▶ **Task brief**
Without the images, reproduce each line of the material exactly.
● ● ● ●
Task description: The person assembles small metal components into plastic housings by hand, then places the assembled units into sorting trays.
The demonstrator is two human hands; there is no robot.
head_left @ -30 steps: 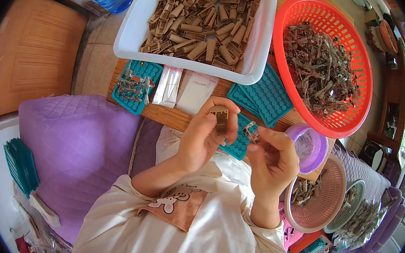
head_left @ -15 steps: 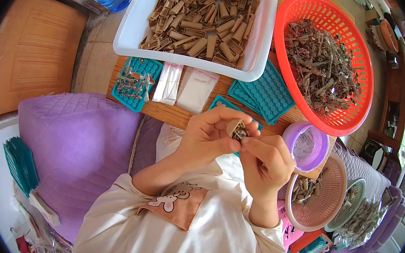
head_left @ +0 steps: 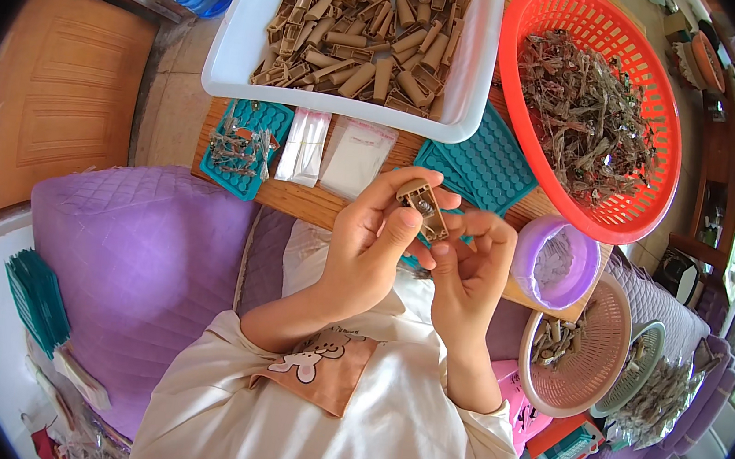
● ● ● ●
▶ **Reply**
Task description: The person assembles small metal components into plastic housings by hand, then places the assembled units into sorting trays.
The demonstrator is two human hands; there is no robot.
head_left @ -30 steps: 
head_left @ -15 steps: 
head_left @ +0 steps: 

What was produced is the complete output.